Look for the line containing "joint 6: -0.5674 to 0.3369" and the line containing "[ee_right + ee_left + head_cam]" in the entries below. Copy those two and all lines between them exactly, leaving out pictures.

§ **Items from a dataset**
----------

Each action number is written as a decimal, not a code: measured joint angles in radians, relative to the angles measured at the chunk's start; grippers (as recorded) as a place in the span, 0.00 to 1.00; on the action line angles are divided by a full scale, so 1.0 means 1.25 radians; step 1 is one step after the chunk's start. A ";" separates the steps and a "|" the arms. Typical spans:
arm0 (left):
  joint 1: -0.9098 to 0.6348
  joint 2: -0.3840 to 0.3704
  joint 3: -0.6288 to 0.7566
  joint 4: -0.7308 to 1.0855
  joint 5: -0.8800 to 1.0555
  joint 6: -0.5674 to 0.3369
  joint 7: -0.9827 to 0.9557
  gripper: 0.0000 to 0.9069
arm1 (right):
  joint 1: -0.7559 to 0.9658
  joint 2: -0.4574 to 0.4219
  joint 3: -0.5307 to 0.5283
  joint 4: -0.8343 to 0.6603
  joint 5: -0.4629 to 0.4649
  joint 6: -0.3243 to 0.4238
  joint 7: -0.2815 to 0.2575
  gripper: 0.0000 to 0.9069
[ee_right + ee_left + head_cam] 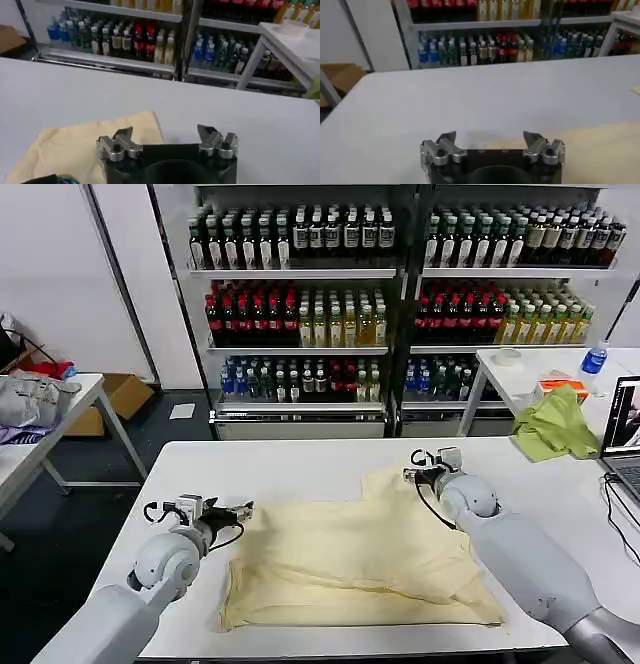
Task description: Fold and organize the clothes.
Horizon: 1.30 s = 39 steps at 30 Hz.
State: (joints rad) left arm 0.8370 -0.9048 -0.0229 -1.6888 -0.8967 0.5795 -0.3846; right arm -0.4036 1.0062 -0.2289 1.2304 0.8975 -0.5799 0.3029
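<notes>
Head view shows the T-shirt point(355, 559) lying spread and partly rumpled in the middle of the white tabletop point(300, 469), its near hem close to the front edge. The left gripper point(238, 511) hovers just off the shirt's left edge, jaws apart and holding nothing. The right gripper point(412, 474) sits at the shirt's far corner, just beside the cloth, jaws likewise apart and empty. From where I stand, the job looks barely begun: the shirt is flat but not yet folded. To do this step well, I'd say each gripper should come down on a single layer right at the shirt's edge, pinch both sides at matching spots, and lift evenly so the fold lands straight rather than dragging wrinkles across.
</notes>
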 measured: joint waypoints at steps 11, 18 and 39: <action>-0.012 -0.006 0.019 0.027 -0.005 0.000 0.004 0.02 | 0.024 0.030 -0.013 -0.054 0.002 0.002 -0.021 0.34; -0.004 -0.007 0.020 0.025 -0.002 -0.002 0.009 0.02 | 0.024 0.035 -0.021 -0.064 0.003 0.003 -0.036 0.00; 0.010 -0.008 0.016 0.013 -0.006 -0.003 0.026 0.02 | 0.001 0.035 -0.001 -0.053 0.006 0.021 -0.050 0.00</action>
State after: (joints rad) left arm 0.8498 -0.9149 -0.0028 -1.6730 -0.9038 0.5759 -0.3516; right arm -0.4023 1.0498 -0.2306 1.1639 0.9054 -0.5540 0.2403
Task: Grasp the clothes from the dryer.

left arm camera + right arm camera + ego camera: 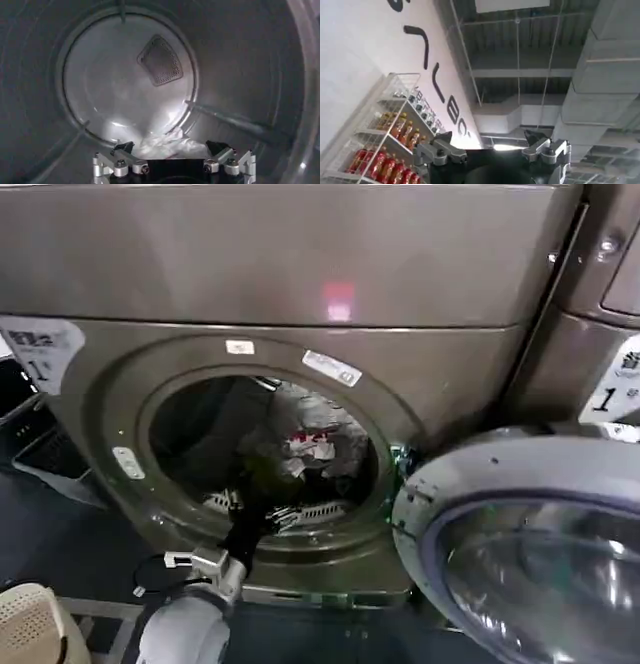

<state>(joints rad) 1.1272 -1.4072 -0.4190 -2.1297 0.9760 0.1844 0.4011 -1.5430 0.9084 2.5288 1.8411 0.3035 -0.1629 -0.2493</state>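
Left gripper (170, 150) spread wide inside dryer (300, 304), clothes (167, 145) between its fingers.

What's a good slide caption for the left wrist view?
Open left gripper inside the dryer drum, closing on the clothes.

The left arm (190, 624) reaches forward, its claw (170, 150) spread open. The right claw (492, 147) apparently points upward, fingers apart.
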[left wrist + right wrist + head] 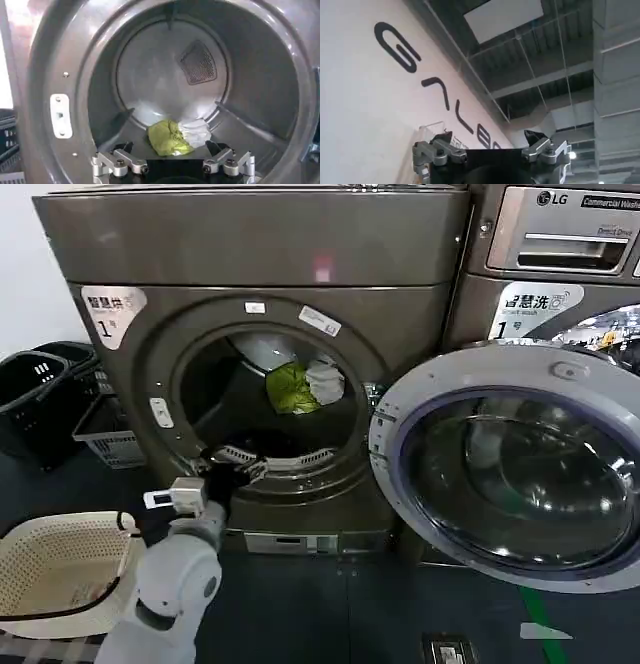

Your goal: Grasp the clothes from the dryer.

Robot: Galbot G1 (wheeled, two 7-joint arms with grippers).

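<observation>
You had the left gripper (243, 467) poised at the lower lip of the round opening of the large bronze-grey metal front-loading dryer (250, 259), its jaws spread wide and empty. The step in hand looked like the approach, with the grasp not yet made. The clothes (177, 136), a small soft bundle of one yellow-green piece and one white-grey piece touching side by side, lay on the floor of the steel drum (165, 75) toward its back, well beyond your fingertips (125, 147). In the left wrist view the bundle sat between the two spread fingers, so your line seemed good. Your next move probably called for reaching deeper and slightly down, keeping the jaws wide until they straddled the fabric. The round glass door (510, 464) hung open to your right. Your right gripper (490, 142) pointed up toward a ceiling, its jaws wide and empty, away from the work.
</observation>
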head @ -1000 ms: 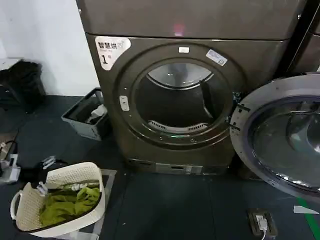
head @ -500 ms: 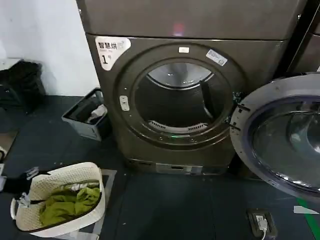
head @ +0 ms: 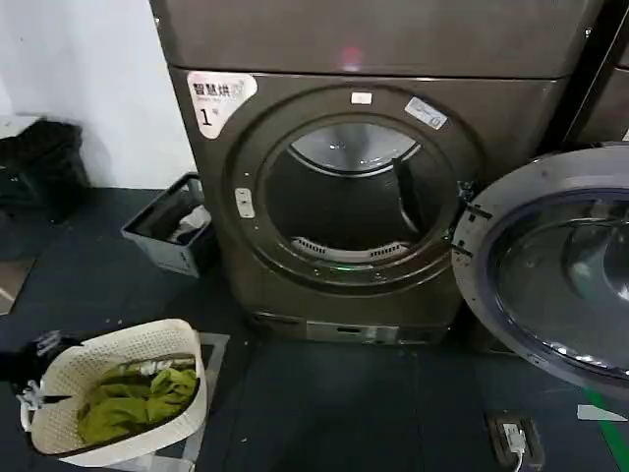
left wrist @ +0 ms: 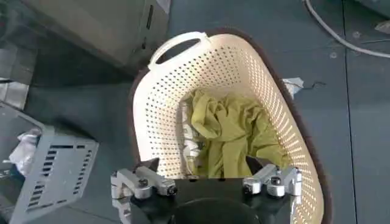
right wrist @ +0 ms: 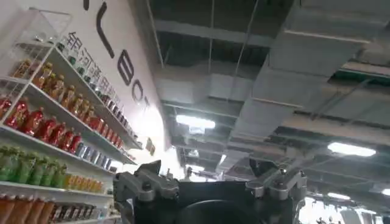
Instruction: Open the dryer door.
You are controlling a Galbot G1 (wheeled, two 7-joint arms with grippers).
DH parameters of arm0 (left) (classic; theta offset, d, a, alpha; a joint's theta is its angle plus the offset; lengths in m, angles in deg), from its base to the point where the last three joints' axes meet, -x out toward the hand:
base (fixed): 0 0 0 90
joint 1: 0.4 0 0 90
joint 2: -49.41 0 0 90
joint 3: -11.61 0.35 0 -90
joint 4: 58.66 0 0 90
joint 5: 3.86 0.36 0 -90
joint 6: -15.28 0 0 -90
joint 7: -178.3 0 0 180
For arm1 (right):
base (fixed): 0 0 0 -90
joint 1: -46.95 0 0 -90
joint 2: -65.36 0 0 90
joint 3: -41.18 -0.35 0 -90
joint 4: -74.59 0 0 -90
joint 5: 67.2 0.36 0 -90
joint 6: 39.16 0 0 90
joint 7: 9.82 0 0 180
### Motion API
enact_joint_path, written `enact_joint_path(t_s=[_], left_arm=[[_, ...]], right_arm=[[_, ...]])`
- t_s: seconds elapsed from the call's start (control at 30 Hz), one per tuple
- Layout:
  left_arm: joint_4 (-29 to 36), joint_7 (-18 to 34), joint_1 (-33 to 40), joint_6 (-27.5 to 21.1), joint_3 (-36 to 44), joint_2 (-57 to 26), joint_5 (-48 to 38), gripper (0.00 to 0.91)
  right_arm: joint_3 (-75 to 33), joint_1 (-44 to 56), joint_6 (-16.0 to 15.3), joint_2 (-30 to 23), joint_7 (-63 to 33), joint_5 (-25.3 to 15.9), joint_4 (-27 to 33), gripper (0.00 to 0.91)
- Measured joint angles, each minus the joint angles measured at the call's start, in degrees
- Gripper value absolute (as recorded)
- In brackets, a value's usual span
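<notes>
The dryer door point(head: 550, 265) already hangs fully swung out, far from both tools. Over the past second the left tool point(left wrist: 204, 176), jaws spread and empty, has drawn back low over the laundry basket point(left wrist: 244, 67). The right tool point(right wrist: 207, 179) points at the ceiling, spread, empty. The opening looks done.

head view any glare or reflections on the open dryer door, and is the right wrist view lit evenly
Head view: the dryer door glass carries pale reflections, its grey inner rim evenly lit. Right wrist view: bright ceiling lights bloom against dark ceiling, uneven.
</notes>
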Motion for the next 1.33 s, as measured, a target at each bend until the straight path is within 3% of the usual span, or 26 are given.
enact_joint_path(t_s=[1.33], left_arm=[[-0.02, -0.26, -0.11, 2.24, 0.55, -0.5, -0.62, 0.907]], right_arm=[[-0.1, 0.17, 0.01, 0.36, 0.02, 0.08, 0.05, 0.907]])
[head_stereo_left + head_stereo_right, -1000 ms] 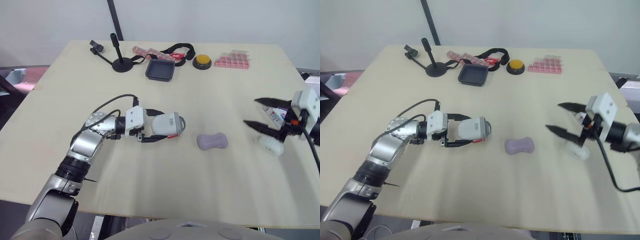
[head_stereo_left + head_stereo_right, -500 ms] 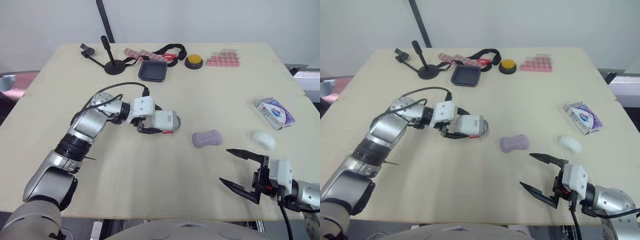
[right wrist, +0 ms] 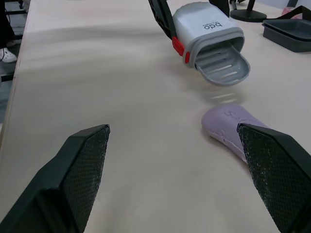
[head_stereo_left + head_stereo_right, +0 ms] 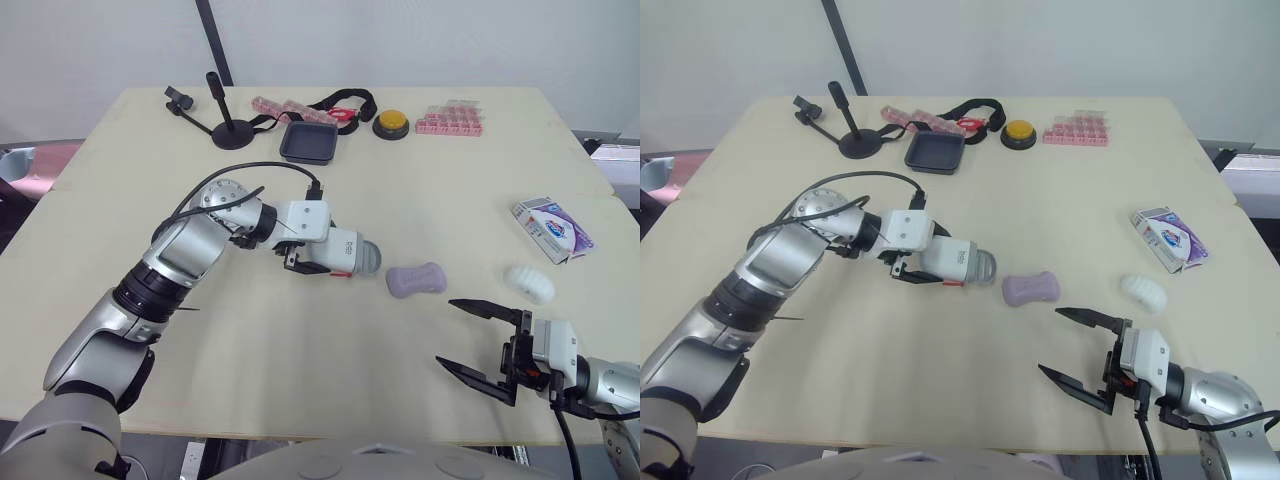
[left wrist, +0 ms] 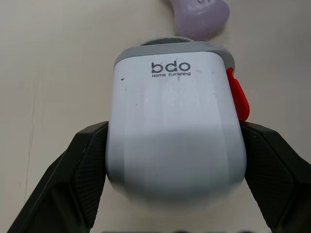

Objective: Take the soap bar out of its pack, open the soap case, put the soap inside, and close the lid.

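Risks: the left gripper [image 4: 308,250] clamps the soap case [image 5: 175,126] by its smooth white plastic shell, black ribbed pads on both flanks. The shell looks glossy and rounded, so it could twist or squirt out if pushed against the soap bar [image 4: 416,279].

The bar lies loose on the table [image 4: 300,400], just beyond the case's open end, ahead of the left fingertips. It's matte lilac w/ a waisted peanut shape, prob. waxy, so it could skate away under a nudge.

The grey slatted tray [image 3: 224,65] juts from the shell and tilts down; it might slide out further. There's a red tab [image 5: 238,97] on one side.

The right gripper [image 4: 447,332] is spread wide and empty, w/ the bar ahead of its tips. A poor approach could knock the bar.

The cardboard pack [image 4: 551,226] and a lumpy white thing [image 4: 528,283], maybe a wrapper, sit well off to its outer side.
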`<state>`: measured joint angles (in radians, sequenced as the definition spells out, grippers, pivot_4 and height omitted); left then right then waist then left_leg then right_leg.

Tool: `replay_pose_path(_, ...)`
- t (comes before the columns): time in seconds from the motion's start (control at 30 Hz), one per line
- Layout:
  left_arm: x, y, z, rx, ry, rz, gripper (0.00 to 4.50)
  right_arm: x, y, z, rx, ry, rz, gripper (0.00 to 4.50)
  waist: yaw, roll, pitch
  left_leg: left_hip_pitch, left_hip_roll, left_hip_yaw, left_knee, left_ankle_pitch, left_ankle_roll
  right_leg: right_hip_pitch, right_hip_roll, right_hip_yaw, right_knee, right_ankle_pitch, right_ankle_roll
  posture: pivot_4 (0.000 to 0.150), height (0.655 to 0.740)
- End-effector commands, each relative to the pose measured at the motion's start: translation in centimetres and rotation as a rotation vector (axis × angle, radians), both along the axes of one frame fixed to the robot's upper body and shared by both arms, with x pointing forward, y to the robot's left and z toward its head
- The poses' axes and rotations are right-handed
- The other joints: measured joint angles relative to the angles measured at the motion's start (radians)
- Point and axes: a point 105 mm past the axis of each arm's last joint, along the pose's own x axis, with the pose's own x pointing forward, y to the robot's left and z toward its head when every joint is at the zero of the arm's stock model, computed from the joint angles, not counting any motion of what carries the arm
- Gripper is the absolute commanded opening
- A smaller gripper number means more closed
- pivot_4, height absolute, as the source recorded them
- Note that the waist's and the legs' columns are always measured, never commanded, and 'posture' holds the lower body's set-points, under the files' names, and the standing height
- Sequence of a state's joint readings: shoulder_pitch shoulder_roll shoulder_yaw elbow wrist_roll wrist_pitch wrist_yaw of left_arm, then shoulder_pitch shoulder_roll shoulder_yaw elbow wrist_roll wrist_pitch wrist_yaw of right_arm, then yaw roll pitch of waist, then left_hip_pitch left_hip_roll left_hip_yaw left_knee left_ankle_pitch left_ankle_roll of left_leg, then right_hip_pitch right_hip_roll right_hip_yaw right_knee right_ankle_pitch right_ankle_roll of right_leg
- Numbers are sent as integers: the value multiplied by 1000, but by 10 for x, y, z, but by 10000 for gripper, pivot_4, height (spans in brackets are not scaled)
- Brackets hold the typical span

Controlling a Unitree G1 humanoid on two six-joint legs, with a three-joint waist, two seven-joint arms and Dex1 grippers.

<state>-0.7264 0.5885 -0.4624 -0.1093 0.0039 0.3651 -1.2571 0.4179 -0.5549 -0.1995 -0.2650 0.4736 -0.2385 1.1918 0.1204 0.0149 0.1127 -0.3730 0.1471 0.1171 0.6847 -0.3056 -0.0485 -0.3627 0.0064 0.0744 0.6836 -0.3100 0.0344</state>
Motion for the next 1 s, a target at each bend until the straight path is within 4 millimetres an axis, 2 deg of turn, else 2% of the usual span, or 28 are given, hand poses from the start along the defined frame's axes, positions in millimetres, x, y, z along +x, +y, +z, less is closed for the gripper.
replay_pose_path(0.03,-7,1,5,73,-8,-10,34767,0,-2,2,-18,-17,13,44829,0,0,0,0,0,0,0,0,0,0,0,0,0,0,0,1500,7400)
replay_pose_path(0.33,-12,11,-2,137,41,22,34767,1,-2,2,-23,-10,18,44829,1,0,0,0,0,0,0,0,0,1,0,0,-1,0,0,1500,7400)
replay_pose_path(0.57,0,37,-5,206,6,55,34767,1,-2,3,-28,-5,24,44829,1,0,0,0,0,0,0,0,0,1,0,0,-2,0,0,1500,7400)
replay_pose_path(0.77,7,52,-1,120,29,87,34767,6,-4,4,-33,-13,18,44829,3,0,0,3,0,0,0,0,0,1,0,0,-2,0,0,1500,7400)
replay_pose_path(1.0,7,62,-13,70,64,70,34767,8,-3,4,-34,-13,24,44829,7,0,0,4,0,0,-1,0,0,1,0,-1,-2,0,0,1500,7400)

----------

§ **Exercise result**
  joint 6: -0.5674 to 0.3369
  joint 7: -0.9827 to 0.9557
  gripper: 0.0000 to 0.9069
arm1 (right):
  joint 1: -0.7559 to 0.9658
  joint 2: -0.4574 to 0.4219
  joint 3: -0.5307 to 0.5283
  joint 4: -0.8343 to 0.6603
  joint 5: -0.4629 to 0.4649
  joint 6: -0.3243 to 0.4238
  joint 7: -0.2815 to 0.2575
  gripper: 0.0000 to 0.9069
[ee_right + ee_left + head_cam] 

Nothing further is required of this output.